__WHAT NEEDS TO BE DONE__.
Check each line of the material below for "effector", then copy the ones that contain it.

** INFORMATION SHOWN follows **

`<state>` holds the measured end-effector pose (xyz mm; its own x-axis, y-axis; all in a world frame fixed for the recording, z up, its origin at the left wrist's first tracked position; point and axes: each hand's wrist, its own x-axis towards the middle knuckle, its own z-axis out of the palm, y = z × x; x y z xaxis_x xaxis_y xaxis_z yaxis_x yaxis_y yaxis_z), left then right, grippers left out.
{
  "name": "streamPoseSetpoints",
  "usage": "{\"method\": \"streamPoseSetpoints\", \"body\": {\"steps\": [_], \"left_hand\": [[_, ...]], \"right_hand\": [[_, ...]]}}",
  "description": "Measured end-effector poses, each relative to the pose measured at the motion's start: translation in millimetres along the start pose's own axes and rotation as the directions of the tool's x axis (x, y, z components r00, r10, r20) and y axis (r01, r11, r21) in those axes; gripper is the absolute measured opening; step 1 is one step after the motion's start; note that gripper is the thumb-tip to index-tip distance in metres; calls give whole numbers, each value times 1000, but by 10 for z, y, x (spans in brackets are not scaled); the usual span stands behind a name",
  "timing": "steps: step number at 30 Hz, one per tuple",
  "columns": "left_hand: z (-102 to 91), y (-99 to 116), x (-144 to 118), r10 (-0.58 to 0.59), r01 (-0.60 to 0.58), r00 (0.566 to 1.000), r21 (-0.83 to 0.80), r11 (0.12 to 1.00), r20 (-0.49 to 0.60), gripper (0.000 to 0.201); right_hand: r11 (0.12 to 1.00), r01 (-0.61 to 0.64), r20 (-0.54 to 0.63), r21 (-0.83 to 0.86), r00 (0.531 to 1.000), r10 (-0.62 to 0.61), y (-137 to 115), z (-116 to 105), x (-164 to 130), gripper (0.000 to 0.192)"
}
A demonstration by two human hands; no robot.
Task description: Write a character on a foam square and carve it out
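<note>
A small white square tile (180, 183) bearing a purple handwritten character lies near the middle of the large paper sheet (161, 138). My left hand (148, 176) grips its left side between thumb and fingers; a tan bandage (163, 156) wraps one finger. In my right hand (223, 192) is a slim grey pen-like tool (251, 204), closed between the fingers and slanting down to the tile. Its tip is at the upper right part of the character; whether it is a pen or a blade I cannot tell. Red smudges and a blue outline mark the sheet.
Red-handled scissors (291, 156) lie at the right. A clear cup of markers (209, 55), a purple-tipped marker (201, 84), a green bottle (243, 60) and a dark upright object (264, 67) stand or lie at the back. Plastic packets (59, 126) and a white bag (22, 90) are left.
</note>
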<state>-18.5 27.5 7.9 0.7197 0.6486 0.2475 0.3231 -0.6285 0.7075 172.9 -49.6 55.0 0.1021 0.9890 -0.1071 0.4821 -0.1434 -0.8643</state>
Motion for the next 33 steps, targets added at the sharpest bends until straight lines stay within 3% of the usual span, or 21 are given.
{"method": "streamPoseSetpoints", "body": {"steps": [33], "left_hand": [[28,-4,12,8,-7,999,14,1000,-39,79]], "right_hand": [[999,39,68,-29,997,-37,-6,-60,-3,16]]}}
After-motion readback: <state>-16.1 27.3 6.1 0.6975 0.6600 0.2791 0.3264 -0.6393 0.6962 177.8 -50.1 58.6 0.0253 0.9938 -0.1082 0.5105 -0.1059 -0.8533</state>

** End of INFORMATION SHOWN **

__RESULT__.
`<state>` holds the measured end-effector pose (xyz mm; its own x-axis, y-axis; all in a world frame fixed for the recording, z up, its origin at the left wrist's first tracked position; point and axes: each hand's wrist, its own x-axis towards the middle knuckle, its own z-axis out of the palm, y = z × x; x y z xaxis_x xaxis_y xaxis_z yaxis_x yaxis_y yaxis_z), left then right, grippers left out.
  "description": "Measured end-effector poses, each relative to the pose measured at the motion's start: translation in millimetres along the start pose's own axes and rotation as the directions of the tool's x axis (x, y, z components r00, r10, r20) and y axis (r01, r11, r21) in those axes; gripper is the absolute measured opening; step 1 is one step after the motion's start; note that gripper is the thumb-tip to index-tip distance in metres; calls give whole numbers, each value times 1000, but by 10 for z, y, x (spans in brackets are not scaled); the usual span stands behind a name",

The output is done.